VC-Backed IPOs: A Concentrated but Fragile Recovery

The European IPO market has struggled in recent years, but signs of life appeared in the second half of 2024. Total public listing exit value reached €14.6 billion, with 88.3% of this coming from IPOs rather than reverse mergers. However, one deal—the €12.7 billion listing of Puig—accounted for most of this value, highlighting the lack of broad-based recovery.

Looking ahead, the IPO outlook for 2025 is cautiously optimistic. Klarna’s planned US listing, announced in November, could serve as a confidence booster. If successful, it may encourage more European firms to test the public markets. However, risks remain. In 2024, both Tendam and Golden Goose scrapped IPO plans due to market volatility, a reminder that conditions can shift quickly.

A structural shift is also underway. Some late-stage startups are opting to stay private longer, leveraging venture debt or alternative financing methods instead of going public. Even with lower interest rates, IPOs are no longer the default exit path for many VC-backed firms.

AI Investments: The Gold Rush Continues

AI has dominated private capital discussions, and that won’t change in 2025. Investors are pouring money into the sector at an unprecedented pace. In 2024, US-based OpenAI raised €5.9 billion and saw its valuation surge to €141.3 billion—five times its 2023 level. Europe has also seen AI-driven deal activity rise, with France’s Mistral AI reaching a €6 billion valuation just a year after its founding.

The European Union and national governments are keen to foster local AI champions, recognizing that US tech giants have driven much of the recent AI boom. As a result, AI dealmaking is expected to reach new highs in 2025.

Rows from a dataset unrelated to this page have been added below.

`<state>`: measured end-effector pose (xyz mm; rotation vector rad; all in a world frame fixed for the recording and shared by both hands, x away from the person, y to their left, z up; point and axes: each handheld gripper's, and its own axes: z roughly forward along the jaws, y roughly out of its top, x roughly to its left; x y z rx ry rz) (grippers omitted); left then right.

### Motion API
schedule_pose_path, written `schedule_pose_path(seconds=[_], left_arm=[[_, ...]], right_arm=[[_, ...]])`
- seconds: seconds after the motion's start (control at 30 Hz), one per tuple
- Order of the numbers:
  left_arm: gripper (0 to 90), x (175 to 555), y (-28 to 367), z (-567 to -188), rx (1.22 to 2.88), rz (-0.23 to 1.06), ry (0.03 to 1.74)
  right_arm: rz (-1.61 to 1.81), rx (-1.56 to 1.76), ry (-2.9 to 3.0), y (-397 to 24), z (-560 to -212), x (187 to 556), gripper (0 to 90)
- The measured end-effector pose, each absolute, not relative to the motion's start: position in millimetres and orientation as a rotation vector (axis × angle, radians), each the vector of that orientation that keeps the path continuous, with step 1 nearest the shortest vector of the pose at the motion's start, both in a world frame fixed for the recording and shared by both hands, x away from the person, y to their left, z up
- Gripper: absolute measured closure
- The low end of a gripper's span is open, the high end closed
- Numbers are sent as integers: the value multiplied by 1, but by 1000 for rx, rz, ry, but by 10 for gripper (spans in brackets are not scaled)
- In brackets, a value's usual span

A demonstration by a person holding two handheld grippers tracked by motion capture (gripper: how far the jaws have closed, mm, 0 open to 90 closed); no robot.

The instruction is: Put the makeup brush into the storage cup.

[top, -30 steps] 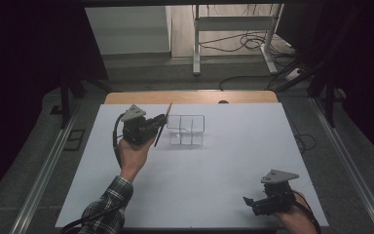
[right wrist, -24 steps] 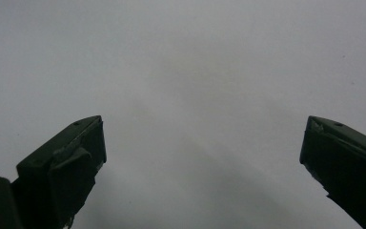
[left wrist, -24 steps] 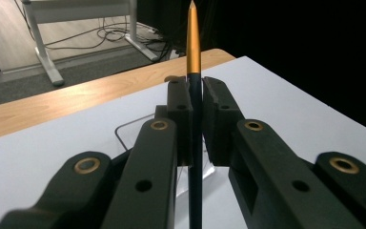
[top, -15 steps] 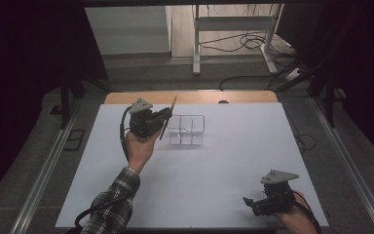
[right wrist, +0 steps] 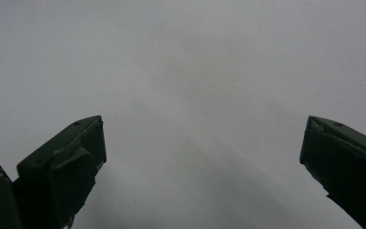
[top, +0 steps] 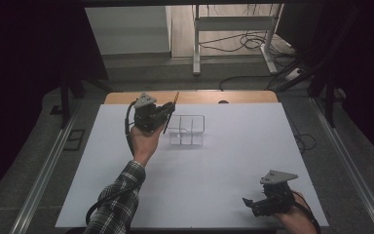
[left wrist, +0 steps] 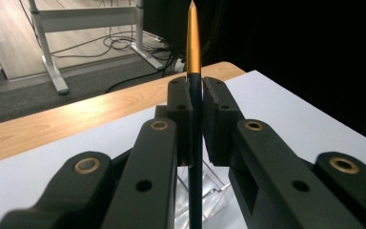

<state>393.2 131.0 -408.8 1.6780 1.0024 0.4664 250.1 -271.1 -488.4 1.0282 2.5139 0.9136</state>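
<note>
Two grippers: left gripper clamps a pencil beside the clear organizer; right gripper gapes over the table

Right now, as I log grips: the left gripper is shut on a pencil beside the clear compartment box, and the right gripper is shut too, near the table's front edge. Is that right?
Not quite. The right gripper is open: the right gripper view shows its jaws wide apart over bare table. The rest holds: the left gripper is shut on the pencil beside the clear compartment box.
</note>
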Motion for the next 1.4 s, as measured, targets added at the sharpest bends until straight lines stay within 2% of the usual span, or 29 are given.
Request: schedule_pose_path(seconds=[1.4], left_arm=[[836, 435, 121, -427, 1604, 503, 1024]], right_arm=[[913, 998, 2550, -268, -490, 249, 20]])
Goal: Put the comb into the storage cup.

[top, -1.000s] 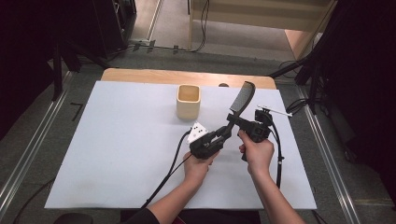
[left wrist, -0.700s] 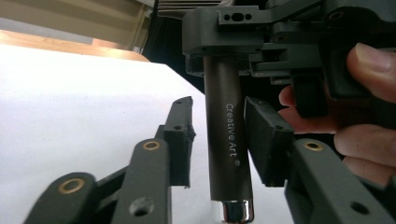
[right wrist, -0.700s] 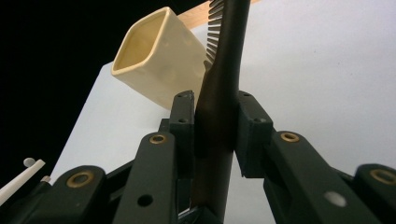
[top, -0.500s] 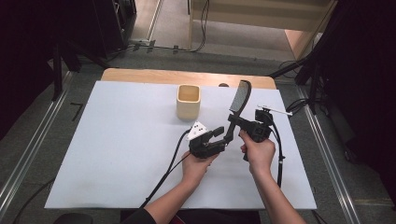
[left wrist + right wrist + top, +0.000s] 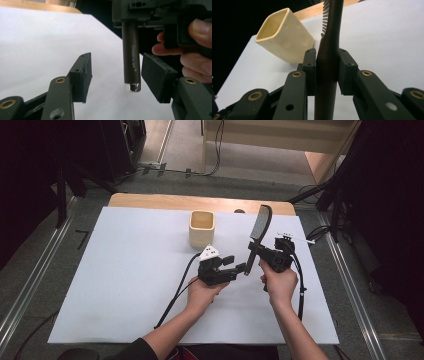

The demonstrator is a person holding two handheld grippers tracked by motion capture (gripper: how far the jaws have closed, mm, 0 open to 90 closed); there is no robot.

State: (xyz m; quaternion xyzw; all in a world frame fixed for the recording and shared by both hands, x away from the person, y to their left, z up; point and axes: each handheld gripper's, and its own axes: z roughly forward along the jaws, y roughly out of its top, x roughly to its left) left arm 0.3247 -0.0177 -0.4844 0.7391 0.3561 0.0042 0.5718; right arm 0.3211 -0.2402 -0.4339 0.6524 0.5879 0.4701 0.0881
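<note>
1. Two grippers meet over the white table (image 5: 125,270); the left gripper (image 5: 241,267) has just been opening, its pads clear of the handle end between them.
2. Right gripper (image 5: 256,251) clamps the hairbrush (image 5: 260,227) upright, right of the cream cup (image 5: 202,228).

In the right gripper view the brush (image 5: 328,62) runs off the top edge, its bristles cut short, and the cup's (image 5: 284,37) base sits behind the right tongs (image 5: 327,72). In the left gripper view, the small print on the handle is hard to read.
</note>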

However, there are risks. Some investors worry that the AI sector is overheating, with companies commanding high valuations despite unproven business models. Regulatory scrutiny is also increasing, particularly around privacy, competition, and misinformation. Governments are still figuring out how to manage AI’s rapid growth, and policy decisions in 2025 could shape the industry’s trajectory.

MENA Private Capital: A Region on the Rise

The Middle East and North Africa (MENA) have emerged as major players in private capital fundraising. In 2023, fundraising in the region hit a record $37.1 billion. Although 2024 saw a drop to $14.3 billion, 2025 is expected to bring renewed growth, likely surpassing $20 billion.

Several factors are driving this expansion. Governments across the region are actively promoting investment through pro-business policies and large-scale economic initiatives, such as Saudi Arabia’s Vision 2030. Capital is flowing into diverse sectors, including real assets, green energy, tourism, and technology.

That said, geopolitical instability remains a key risk. The Israel-Gaza conflict, volatile oil prices, and shifting global trade policies could affect investor sentiment. Additionally, as global economic conditions improve, international investors may refocus on developed markets, potentially slowing capital inflows to MENA.

What to Expect in 2025

The private capital landscape in EMEA is set for a dynamic year. While monetary easing and improving market conditions should boost PE fundraising and IPO activity, geopolitical risks and economic uncertainty remain significant concerns.

  1. Middle-market PE funds are likely to rebound as financing conditions improve.
  2. GP-led secondaries will continue growing, but public market recoveries could limit their dominance.
  3. Venture debt will remain relevant, but deal volume may not exceed 2024 levels.
  4. IPO markets may see more activity, but only for well-positioned firms.
  5. AI investment will break records, but valuations and regulatory risks must be watched.
  6. MENA fundraising will expand, but geopolitical factors could impact growth.

Investors will need to be selective, balancing risk and opportunity in a rapidly evolving market. While the data suggests areas of strong growth, unpredictability remains a defining theme for 2025.